Ellsworth Kelly in the Hamptons curated by Phyllis Tuchman
August 11 – October 8, 2018
East Hampton 2018
Ellsworth Kelly’s sabbaticals in the Hamptons during 1960 and 1961 and a few years later, during 1968 and 1969, were pivotal episodes in his career, which spanned more than six decades. While working on the East End during his late thirties and mid-forties, Kelly, one of America’s most significant abstractionists, painted two distinct bodies of work, made large sculpture, drew plants and flowers, and photographed local farmyard barns. Surprisingly, the time he spent on the easternmost stretch of Long Island has not been investigated.

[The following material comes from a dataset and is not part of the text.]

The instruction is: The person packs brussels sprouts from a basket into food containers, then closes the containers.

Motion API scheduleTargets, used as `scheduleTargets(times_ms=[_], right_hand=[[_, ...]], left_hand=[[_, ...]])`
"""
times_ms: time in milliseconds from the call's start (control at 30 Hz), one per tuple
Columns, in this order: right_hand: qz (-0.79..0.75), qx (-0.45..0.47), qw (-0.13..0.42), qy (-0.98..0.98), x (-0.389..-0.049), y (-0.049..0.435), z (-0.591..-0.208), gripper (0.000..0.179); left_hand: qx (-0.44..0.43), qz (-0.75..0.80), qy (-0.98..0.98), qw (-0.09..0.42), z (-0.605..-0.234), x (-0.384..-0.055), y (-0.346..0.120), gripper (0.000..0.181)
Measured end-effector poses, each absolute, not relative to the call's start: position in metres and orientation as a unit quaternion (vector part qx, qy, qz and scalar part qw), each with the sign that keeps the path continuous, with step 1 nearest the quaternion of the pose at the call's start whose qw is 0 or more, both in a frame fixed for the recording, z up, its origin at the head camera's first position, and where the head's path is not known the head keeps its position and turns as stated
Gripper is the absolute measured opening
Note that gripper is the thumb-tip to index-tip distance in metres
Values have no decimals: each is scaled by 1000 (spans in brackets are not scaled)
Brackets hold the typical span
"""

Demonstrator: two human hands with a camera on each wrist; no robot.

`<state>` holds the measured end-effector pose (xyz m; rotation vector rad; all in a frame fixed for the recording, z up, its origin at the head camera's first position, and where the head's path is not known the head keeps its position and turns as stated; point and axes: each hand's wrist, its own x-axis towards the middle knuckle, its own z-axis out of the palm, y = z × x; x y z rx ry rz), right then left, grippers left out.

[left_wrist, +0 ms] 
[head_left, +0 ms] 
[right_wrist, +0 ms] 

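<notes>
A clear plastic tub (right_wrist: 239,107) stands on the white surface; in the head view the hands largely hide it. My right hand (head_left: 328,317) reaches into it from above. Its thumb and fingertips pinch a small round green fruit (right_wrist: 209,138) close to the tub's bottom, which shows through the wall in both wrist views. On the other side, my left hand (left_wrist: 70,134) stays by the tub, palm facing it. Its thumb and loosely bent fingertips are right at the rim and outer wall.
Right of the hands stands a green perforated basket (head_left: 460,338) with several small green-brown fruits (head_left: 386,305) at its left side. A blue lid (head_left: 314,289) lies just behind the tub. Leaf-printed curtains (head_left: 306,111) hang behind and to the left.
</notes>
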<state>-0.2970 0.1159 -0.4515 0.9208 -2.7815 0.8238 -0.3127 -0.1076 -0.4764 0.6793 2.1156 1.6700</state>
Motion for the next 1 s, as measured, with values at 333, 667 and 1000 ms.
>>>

A black and white photograph of seven paintings seen outdoors in a rustic setting in the Springs in 1960—and published in a French exhibition catalogue—establishes what Kelly executed that year. Varied in their dimensions, singular interior shapes, and colors that are not readily associated with his oeuvre, these works by Kelly go off in a new direction from what preceded them. The same also can be said of the art he executed at the end of the nineteen sixties. Moreover, these shaped canvases appear to have been inspired by barns that the painter photographed in Southampton in 1968. Then too, his palette became bolder and more assertive, the scale of his canvases grew larger, and his preoccupation with shaping established him as a pioneer of the times.
Ellsworth Kelly in the Hamptons at Guild Hall will be on view August 11 through October 8.